## How to complete this task
Some lines in the listing hold the word "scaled". Return each of them.

## Input data
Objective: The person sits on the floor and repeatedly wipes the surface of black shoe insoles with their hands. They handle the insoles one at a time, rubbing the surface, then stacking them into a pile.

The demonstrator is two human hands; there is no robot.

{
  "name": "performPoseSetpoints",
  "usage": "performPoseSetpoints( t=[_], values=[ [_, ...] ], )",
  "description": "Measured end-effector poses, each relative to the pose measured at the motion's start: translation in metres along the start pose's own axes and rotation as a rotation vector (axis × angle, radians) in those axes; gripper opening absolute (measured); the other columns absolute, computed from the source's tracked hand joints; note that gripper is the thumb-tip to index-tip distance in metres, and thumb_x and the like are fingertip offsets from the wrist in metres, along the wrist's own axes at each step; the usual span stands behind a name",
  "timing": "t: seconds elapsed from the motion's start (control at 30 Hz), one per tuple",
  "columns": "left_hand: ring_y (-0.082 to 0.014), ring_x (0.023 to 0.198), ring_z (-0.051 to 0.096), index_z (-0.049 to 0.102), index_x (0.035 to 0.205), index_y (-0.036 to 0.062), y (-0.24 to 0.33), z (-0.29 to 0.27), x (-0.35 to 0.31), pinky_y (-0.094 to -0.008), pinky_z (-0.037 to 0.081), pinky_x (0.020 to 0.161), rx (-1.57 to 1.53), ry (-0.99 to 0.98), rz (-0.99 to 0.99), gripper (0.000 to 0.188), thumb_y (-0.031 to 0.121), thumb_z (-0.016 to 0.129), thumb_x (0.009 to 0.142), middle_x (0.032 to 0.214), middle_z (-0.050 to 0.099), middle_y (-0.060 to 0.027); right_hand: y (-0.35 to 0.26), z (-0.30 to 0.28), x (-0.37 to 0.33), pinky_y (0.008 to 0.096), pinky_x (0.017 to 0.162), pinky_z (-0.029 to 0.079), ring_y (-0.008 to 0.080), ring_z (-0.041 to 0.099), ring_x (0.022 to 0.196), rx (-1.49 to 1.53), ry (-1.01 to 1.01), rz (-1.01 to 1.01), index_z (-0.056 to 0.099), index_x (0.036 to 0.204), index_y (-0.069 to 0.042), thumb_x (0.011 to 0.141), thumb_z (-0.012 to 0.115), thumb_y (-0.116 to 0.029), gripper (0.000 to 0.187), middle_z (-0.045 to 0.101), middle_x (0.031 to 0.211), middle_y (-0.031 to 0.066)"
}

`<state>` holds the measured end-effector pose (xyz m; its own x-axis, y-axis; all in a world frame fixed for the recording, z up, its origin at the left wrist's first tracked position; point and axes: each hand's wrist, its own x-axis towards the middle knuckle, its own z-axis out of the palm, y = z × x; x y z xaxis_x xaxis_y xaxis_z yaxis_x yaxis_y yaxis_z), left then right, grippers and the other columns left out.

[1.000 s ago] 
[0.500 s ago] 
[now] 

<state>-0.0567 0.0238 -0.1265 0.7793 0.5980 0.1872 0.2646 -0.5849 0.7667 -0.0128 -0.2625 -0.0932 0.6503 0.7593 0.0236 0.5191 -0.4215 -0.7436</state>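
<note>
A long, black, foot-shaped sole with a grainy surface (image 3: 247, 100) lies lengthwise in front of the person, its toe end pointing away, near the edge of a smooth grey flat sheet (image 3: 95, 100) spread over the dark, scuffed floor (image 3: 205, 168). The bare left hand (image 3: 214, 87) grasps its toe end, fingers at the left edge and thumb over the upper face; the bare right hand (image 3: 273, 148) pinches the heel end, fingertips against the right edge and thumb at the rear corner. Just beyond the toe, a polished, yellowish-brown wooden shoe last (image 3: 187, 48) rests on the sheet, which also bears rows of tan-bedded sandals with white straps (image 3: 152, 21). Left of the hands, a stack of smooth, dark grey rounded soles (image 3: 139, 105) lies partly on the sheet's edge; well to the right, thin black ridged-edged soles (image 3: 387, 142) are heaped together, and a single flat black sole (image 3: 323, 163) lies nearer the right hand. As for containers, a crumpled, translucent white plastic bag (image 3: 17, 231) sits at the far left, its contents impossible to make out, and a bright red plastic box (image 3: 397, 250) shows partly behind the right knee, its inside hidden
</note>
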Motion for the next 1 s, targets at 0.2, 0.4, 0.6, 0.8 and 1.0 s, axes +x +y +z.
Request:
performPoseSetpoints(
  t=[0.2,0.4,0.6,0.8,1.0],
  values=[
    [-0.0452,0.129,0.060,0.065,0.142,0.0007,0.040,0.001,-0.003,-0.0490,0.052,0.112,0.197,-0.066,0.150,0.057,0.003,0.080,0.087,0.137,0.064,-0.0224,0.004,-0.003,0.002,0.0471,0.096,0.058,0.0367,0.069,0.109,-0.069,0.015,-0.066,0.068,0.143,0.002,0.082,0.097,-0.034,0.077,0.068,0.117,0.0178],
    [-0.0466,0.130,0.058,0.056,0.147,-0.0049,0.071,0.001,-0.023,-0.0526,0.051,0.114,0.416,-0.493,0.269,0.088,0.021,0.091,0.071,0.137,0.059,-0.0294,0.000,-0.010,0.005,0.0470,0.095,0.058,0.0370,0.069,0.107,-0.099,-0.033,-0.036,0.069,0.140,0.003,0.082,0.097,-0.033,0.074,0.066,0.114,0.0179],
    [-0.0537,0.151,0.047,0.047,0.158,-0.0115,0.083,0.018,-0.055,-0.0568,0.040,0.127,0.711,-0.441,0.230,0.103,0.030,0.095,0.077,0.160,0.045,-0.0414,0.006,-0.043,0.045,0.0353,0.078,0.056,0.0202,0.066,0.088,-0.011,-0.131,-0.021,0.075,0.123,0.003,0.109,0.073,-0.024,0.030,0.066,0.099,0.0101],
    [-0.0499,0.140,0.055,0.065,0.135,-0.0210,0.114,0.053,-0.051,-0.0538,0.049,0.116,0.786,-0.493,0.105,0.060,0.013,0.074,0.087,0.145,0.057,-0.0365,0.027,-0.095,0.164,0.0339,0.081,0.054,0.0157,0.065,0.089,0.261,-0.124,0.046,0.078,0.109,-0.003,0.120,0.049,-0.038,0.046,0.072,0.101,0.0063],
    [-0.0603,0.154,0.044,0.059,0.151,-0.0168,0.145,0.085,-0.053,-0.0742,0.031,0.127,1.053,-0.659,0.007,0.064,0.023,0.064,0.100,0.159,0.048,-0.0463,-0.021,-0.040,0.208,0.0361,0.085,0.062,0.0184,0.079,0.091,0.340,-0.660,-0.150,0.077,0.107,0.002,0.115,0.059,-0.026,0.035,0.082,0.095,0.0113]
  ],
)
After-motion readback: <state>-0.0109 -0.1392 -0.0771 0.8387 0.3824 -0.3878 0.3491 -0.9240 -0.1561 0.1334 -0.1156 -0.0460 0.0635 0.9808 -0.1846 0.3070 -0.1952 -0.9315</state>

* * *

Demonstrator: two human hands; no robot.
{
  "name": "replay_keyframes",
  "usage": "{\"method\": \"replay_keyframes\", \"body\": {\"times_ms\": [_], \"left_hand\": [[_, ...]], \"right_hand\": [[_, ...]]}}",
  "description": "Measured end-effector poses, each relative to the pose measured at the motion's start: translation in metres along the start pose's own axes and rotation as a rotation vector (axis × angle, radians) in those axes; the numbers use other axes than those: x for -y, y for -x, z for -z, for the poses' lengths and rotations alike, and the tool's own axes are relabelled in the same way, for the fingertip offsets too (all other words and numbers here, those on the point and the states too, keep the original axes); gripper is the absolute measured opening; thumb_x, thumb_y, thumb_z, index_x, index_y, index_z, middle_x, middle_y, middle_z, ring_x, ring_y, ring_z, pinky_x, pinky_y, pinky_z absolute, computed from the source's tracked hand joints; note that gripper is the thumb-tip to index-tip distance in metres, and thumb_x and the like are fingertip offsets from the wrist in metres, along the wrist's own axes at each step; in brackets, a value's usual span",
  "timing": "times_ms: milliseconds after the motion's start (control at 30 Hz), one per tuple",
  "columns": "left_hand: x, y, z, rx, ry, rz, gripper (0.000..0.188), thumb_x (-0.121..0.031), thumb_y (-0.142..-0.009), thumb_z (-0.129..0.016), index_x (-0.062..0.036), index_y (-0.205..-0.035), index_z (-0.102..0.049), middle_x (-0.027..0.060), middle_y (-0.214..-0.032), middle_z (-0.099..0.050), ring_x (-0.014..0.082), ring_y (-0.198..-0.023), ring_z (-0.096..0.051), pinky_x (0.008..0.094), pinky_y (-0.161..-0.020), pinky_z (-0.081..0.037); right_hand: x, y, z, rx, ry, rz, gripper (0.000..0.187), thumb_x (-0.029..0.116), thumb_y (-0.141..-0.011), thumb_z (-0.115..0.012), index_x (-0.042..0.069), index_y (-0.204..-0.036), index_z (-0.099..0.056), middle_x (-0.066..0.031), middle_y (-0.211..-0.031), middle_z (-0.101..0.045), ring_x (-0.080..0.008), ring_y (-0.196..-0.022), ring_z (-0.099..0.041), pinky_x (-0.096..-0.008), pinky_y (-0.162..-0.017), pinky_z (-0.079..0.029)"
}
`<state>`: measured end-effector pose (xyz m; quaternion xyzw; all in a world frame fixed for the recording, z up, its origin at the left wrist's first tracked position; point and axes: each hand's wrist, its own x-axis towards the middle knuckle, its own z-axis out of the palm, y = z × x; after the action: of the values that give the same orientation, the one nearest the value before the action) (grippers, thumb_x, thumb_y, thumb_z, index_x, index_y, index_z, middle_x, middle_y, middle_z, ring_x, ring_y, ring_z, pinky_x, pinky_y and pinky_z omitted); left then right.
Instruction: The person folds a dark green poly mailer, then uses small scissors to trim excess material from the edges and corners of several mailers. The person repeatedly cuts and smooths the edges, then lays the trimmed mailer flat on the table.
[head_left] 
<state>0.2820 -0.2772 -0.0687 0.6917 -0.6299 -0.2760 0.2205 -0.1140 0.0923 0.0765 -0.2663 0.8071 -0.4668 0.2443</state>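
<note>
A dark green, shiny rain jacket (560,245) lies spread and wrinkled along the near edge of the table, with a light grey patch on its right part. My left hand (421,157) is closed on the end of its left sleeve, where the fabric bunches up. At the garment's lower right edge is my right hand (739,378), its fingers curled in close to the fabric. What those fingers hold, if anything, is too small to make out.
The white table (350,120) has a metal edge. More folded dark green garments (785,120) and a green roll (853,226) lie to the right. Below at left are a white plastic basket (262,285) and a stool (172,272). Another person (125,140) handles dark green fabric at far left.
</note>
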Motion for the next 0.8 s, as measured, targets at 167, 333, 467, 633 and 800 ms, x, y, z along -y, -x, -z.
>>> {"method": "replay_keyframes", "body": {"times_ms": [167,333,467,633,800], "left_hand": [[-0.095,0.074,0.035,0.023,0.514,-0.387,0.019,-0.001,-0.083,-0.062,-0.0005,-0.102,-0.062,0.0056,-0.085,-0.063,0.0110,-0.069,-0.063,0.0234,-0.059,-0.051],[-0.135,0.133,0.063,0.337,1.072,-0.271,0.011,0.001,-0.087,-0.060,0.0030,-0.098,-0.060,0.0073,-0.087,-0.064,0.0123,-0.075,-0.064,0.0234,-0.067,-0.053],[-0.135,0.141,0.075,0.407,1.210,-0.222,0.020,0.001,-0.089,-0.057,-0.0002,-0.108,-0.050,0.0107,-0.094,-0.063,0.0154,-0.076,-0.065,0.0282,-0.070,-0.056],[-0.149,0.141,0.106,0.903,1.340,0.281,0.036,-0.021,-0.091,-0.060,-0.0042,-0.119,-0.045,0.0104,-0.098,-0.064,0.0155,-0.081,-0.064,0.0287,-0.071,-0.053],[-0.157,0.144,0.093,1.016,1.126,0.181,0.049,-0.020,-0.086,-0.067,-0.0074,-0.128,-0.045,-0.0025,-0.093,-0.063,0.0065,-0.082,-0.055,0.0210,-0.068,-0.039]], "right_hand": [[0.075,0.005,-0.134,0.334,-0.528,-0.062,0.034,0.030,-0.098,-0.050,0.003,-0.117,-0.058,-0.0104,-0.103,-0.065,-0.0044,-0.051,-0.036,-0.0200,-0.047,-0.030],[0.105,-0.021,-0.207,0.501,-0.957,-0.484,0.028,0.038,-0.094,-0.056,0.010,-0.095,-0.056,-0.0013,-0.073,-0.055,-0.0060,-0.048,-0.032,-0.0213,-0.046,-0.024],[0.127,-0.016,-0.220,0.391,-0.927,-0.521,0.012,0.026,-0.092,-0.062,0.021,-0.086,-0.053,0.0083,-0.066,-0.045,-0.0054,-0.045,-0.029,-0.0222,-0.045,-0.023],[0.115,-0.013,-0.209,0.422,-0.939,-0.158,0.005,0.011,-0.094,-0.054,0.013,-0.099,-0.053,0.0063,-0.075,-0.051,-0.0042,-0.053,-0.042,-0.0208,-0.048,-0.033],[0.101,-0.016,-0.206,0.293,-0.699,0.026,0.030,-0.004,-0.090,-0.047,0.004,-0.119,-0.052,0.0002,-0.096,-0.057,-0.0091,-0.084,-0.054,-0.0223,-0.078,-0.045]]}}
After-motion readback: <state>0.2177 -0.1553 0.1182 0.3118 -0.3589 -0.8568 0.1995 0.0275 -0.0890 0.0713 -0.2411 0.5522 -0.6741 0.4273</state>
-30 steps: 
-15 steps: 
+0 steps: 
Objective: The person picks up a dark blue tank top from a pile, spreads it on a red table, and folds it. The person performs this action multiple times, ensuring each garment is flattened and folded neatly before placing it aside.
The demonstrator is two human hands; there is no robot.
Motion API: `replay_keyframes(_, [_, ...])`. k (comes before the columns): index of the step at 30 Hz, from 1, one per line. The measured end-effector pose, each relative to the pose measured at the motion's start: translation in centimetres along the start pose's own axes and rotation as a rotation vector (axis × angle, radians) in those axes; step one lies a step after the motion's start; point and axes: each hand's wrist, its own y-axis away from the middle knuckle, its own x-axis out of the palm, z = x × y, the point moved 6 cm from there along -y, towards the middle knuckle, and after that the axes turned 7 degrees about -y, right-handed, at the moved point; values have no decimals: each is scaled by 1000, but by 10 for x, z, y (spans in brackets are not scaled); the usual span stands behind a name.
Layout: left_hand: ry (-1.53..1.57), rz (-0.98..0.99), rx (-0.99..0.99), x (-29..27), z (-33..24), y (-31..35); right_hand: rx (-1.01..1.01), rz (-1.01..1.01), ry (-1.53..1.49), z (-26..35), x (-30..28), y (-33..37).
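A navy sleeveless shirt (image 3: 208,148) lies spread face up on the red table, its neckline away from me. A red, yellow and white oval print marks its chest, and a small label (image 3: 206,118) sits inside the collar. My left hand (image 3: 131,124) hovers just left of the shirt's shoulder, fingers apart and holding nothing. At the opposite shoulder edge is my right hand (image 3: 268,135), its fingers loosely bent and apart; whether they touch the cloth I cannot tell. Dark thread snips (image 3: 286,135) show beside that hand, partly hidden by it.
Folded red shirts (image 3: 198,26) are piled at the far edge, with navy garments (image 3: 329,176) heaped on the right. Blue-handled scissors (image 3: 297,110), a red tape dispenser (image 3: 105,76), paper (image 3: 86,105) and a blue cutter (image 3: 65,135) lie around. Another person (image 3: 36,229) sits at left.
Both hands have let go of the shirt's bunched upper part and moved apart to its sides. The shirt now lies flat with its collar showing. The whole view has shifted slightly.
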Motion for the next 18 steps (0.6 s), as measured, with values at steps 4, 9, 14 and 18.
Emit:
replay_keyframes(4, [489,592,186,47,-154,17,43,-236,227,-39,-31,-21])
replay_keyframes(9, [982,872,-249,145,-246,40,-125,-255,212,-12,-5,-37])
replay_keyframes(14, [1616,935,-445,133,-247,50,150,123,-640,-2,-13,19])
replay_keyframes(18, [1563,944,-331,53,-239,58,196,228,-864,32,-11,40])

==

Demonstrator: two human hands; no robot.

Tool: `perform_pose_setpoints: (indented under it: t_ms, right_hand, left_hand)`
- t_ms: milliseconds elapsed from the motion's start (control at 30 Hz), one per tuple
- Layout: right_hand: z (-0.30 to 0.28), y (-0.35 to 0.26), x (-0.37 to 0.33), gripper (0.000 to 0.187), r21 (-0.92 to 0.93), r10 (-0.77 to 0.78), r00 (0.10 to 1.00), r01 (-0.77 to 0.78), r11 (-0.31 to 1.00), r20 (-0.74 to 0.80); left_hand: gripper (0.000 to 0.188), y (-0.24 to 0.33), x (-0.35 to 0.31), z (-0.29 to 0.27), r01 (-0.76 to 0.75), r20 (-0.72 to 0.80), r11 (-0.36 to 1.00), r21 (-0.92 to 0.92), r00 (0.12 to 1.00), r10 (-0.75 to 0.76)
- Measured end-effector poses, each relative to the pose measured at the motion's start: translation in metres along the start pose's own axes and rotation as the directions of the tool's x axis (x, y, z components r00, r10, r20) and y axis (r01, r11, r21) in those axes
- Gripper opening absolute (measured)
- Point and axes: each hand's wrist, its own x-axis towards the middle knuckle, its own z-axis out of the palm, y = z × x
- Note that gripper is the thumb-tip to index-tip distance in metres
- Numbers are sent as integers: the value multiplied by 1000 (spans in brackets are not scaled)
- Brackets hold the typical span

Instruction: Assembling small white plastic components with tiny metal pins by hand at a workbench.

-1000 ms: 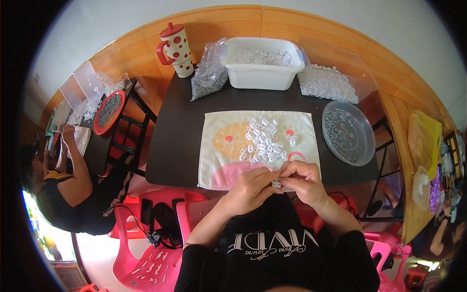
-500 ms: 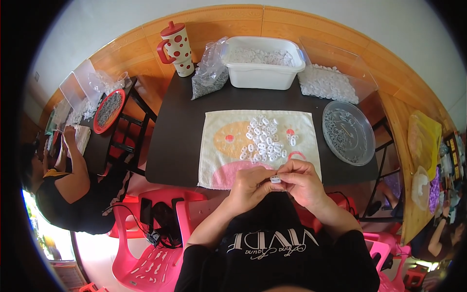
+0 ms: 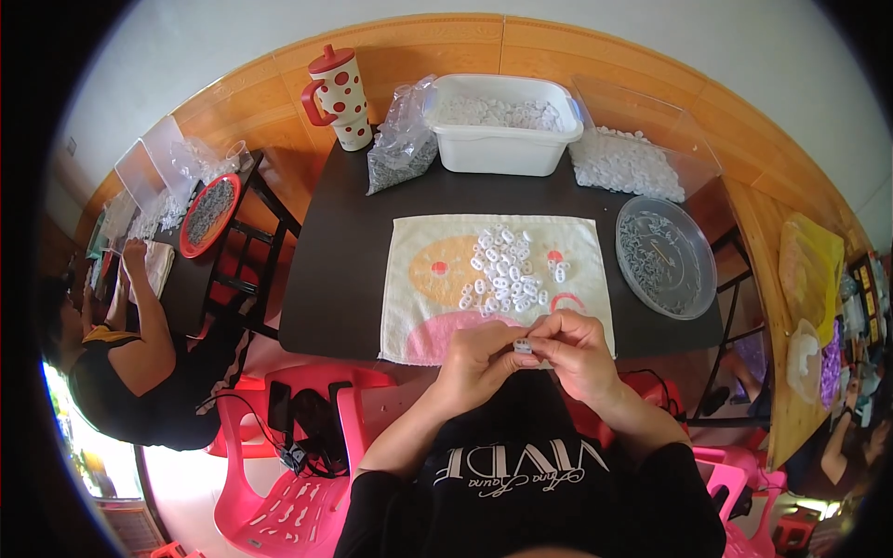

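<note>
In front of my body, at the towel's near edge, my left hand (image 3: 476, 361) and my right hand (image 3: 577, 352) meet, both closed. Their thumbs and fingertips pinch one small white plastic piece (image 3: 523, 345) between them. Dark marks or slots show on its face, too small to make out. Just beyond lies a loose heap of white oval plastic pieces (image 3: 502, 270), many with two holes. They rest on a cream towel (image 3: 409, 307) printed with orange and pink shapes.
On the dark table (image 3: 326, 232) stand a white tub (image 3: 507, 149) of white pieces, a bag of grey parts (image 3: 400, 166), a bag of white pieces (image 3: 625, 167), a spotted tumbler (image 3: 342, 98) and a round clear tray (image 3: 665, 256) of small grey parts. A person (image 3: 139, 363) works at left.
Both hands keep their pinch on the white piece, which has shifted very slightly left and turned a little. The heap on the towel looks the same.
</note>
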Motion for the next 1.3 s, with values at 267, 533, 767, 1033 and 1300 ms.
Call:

## Exercise response
Motion API: `replay_keyframes(_, [_, ...])`. k (comes before the columns): index of the step at 30 Hz, from 1, one per line. The measured end-effector pose, each relative to the pose measured at the motion's start: translation in centimetres along the start pose's own axes and rotation as a rotation vector (axis × angle, radians) in those axes; step one lies a step after the motion's start; point and axes: each hand's wrist, its own y-axis away from the middle knuckle, its own x-axis out of the palm, z = x × y, the point moved 6 cm from there along -y, towards the middle knuckle, and after that the axes turned 7 degrees about -y, right-handed, at the moved point; values have no decimals: each is scaled by 1000, but by 10 for x, z, y (spans in brackets are not scaled); the usual span stands behind a name.
- Numbers are sent as integers: the value multiplied by 1000 (spans in brackets are not scaled)

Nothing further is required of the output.